Zing Forum

Reading

Detecting Insider Trading Using Graph Neural Networks: Identifying Suspicious Patterns in SEC Data

This article introduces an open-source project for insider trading detection based on graph neural networks (GNNs). The project models relationships between traders, stocks, and events to identify suspicious trading patterns from SEC filings, and combines explainable AI techniques to provide transparent analysis results.

图神经网络内幕交易检测SEC文件金融监管可解释AI异常检测RegTech
Published 2026-05-04 17:12Recent activity 2026-05-04 17:17Estimated read 6 min
Detecting Insider Trading Using Graph Neural Networks: Identifying Suspicious Patterns in SEC Data
1

Section 01

Introduction: Open-Source Project for Insider Trading Detection Using Graph Neural Networks

This article introduces the open-source project insider-trading-gnn. Addressing the challenge of insider trading regulation, it uses graph neural networks to model relationships between traders, stocks, and events, identifies suspicious patterns from SEC filings, and combines explainable AI to provide transparent analysis results, offering a data-driven solution for financial regulation and compliance risk management.

2

Section 02

Background and Motivation: Challenges in Insider Trading Detection and Opportunities with GNN Technology

Background and Motivation

Insider trading is a core challenge in financial regulation. Traditional methods rely on rule engines and statistical analysis, which struggle to capture complex multi-party relationships. With the development of graph neural network (GNN) technology, researchers are exploring modeling financial entities as graph structures and using relational reasoning to detect hidden abnormal behaviors.

3

Section 03

Core Technology: Heterogeneous Graph Modeling and Anomaly Detection Mechanisms

Core Technology and Architecture

Graph Structure Modeling

Adopts a heterogeneous graph architecture with three types of nodes: traders (insiders, institutional investors), stocks (securities), and events (trades, SEC filings, announcements). Edge relationships capture dynamic interactions such as "hold" and "trade".

Message Passing Mechanism

Uses multi-layer message passing via GCN/GAT to aggregate neighbor features and build high-order node representations, identifying indirect relationships (e.g., informed trading circles).

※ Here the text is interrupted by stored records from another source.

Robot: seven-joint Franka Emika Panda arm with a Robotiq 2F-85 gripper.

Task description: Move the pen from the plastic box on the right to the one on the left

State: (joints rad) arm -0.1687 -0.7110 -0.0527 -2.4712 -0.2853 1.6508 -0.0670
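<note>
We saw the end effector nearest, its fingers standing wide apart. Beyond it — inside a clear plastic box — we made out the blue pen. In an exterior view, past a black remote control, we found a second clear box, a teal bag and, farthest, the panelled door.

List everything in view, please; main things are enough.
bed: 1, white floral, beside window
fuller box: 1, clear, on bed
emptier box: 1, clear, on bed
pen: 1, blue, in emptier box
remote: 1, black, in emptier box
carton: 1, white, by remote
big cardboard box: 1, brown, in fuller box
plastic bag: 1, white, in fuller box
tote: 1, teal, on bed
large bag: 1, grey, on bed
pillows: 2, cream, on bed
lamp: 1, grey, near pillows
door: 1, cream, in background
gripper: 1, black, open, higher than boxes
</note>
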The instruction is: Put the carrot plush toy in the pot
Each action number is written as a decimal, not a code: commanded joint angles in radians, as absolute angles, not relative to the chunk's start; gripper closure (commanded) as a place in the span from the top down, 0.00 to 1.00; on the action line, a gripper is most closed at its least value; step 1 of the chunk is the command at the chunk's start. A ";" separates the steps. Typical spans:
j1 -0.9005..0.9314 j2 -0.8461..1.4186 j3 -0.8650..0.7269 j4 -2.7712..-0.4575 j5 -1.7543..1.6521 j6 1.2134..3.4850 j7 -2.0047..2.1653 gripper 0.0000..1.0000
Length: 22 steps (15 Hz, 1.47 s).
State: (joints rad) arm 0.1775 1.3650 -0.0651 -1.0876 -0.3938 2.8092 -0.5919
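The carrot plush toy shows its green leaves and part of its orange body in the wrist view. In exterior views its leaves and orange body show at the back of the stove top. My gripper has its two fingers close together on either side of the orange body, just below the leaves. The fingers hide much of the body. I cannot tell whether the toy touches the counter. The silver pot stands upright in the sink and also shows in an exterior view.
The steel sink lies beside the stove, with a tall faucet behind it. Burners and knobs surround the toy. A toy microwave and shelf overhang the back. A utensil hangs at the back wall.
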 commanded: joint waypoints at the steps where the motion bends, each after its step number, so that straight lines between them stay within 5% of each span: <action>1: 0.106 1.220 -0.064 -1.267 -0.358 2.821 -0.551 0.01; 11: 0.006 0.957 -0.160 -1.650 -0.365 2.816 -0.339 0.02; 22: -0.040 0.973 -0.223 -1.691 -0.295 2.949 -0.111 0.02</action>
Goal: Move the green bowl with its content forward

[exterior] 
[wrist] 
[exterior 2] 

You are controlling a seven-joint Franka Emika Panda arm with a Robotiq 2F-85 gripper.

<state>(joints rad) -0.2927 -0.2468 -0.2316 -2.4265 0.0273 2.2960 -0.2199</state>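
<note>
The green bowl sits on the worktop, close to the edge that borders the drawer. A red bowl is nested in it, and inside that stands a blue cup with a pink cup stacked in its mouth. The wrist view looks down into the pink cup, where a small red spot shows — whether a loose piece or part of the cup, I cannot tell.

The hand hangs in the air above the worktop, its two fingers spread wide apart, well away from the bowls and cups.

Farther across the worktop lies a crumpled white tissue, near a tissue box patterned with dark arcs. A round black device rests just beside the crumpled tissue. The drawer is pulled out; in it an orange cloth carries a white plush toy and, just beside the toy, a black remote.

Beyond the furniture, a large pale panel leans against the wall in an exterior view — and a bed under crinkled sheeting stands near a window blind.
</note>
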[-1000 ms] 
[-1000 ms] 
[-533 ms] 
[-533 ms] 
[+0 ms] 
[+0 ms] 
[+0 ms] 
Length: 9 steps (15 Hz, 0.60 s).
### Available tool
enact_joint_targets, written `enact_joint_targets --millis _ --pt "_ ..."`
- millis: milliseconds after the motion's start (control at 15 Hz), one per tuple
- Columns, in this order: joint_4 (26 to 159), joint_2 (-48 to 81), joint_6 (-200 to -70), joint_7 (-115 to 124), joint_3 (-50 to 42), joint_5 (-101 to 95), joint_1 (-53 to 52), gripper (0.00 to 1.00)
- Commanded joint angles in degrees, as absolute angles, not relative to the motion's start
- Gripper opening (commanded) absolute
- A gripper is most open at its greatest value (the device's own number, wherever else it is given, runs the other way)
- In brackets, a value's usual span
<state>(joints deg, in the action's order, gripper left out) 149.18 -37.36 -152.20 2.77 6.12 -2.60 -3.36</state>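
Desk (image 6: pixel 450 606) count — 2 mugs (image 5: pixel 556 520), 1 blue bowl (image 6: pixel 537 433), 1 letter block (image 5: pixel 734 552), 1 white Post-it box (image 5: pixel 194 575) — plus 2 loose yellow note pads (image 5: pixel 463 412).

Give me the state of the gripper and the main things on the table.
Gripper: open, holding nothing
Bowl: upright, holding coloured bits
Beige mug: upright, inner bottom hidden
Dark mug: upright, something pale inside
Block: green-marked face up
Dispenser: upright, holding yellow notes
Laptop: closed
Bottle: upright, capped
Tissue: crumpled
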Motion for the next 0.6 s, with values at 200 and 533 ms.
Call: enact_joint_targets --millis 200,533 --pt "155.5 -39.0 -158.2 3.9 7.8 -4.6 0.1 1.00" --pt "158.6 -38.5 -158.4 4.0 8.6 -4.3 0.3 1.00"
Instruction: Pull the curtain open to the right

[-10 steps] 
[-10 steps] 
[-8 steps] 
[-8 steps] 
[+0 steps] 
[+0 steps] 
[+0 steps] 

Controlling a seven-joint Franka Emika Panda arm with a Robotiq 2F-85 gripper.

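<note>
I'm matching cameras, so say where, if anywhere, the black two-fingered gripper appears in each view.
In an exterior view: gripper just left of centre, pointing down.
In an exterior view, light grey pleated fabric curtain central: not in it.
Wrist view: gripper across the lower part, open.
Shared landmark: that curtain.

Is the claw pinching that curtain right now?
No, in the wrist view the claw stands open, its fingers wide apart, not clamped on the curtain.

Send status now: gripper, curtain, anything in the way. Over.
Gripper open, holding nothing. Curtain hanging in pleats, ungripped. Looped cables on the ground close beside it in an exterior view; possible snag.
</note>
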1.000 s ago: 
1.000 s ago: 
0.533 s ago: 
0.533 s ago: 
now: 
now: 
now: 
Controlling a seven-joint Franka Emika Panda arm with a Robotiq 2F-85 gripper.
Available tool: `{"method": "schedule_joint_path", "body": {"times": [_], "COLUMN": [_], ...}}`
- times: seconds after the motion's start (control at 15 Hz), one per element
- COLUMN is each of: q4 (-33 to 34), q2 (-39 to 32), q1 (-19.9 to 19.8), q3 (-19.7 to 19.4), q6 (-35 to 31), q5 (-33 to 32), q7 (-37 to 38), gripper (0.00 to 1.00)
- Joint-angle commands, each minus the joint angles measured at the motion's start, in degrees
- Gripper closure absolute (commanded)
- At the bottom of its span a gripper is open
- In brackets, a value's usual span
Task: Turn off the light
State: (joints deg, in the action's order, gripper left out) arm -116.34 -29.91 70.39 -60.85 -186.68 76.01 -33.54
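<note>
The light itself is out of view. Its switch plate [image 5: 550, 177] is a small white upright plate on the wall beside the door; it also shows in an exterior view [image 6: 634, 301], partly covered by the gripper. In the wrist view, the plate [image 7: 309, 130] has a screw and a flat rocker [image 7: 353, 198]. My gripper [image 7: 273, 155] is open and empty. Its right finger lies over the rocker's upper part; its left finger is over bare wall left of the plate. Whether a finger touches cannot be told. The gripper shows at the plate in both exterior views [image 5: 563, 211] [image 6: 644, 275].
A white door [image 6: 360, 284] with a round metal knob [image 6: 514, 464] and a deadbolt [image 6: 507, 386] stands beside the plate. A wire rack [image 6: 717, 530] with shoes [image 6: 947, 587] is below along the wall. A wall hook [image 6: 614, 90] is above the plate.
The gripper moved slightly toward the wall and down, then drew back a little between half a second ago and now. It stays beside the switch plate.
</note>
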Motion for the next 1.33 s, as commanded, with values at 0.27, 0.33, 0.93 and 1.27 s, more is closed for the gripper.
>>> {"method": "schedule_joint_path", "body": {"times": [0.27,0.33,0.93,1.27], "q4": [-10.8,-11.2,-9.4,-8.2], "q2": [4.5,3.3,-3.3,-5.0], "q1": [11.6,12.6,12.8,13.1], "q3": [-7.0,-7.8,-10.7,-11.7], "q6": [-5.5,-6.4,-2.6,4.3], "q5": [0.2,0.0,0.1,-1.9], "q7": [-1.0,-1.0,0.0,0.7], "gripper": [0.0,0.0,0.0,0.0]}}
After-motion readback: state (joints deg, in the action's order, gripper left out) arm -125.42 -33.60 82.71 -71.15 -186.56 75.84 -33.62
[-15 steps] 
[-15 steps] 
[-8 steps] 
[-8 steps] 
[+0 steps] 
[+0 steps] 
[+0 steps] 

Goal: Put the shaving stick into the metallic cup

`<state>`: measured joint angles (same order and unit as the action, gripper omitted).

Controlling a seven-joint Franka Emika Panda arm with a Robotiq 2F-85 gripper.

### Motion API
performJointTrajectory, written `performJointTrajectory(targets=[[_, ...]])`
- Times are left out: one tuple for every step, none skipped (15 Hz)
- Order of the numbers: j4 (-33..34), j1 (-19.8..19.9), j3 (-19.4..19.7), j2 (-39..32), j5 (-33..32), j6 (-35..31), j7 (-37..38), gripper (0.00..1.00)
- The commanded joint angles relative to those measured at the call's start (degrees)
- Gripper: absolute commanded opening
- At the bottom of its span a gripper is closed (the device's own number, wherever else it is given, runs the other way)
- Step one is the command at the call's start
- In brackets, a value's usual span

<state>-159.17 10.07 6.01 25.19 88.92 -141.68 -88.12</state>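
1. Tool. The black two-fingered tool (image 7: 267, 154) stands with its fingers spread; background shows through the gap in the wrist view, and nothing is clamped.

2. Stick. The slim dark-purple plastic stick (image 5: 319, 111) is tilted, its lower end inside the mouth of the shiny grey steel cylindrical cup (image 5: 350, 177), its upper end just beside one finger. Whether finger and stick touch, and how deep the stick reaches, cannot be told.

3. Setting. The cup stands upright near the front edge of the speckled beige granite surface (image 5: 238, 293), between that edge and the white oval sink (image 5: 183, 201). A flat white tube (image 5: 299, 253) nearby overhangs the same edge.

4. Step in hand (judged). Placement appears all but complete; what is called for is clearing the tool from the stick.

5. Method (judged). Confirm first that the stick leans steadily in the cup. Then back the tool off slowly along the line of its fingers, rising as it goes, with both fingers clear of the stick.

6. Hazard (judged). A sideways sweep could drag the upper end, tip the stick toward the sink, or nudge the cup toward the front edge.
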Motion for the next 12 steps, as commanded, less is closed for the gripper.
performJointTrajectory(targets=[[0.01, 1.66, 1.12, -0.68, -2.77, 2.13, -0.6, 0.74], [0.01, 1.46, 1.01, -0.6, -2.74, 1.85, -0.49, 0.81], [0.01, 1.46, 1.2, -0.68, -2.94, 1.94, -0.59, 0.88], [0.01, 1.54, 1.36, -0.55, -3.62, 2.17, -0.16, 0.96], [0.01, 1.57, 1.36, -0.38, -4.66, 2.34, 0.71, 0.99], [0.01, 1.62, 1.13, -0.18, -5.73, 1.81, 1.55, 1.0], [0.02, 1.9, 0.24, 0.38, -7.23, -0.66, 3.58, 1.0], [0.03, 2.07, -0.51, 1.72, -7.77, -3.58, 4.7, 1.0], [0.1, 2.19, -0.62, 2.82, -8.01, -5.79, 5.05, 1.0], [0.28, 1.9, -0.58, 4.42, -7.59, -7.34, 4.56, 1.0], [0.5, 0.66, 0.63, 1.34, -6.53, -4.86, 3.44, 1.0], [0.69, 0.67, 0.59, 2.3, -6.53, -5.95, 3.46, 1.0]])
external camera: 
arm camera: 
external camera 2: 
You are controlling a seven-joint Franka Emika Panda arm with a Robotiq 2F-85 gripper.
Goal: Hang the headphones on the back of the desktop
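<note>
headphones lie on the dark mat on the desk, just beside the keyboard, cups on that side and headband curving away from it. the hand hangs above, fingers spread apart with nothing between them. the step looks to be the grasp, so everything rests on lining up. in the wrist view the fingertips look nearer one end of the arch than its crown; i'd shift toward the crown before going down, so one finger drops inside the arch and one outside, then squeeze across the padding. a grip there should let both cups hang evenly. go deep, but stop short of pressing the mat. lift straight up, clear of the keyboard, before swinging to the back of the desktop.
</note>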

Anomaly Detection Strategy

Based on reconstruction error or graph-level classification, it identifies structural anomalies (e.g., early activation of information paths, abnormal proximity between trade and event nodes).

4

Section 04

Explainable AI: Technical Means to Meet Regulatory Audit Requirements

Integration of Explainable AI

Integrates three types of technologies:

  • Attention visualization: Displays graph paths and nodes focused on by the model
  • Subgraph explanation: Extracts key subgraphs that influence predictions
  • Feature attribution: Quantifies the impact of node attributes on anomaly scores This helps compliance personnel understand the basis for judgments and meets regulatory audit requirements.
5

Section 05

Data Pipeline: From SEC Filings to Graph Structure Construction

Data Pipeline and SEC Filing Processing

  1. Data collection: Obtain Form 4, Form 8-K, and other documents from SEC EDGAR
  2. Entity extraction: Use NLP to identify traders, companies, and transaction details
  3. Graph construction: Convert structured information into temporal graph snapshots
  4. Feature engineering: Calculate node features such as transaction statistics and network centrality
6

Section 06

Application Scenarios: Practical Value in RegTech and Compliance Risk Management

Application Scenarios and Value

  • RegTech: Assists the SEC in screening suspicious trading clues
  • Compliance risk management: Helps financial institutions monitor insider trading
  • Academic research: Provides tools for studies on market microstructure and information dissemination
7

Section 07

Limitations and Outlook: Data Challenges and Technical Upgrade Paths

Limitations and Outlook

Current challenges: Sparse data annotation and imbalanced positive/negative samples. Future directions: Introduce temporal GNNs to capture dynamic patterns, and combine large language models to enhance document understanding capabilities.

8

Section 08

Conclusion: Potential and Significance of GNNs in Financial Risk Management

Conclusion

insider-trading-gnn demonstrates the application potential of GNNs in financial risk management. By embedding domain knowledge into graph structures and using deep learning representation learning, it provides a data-driven and explainable path for insider trading detection, helping to improve market transparency and fairness.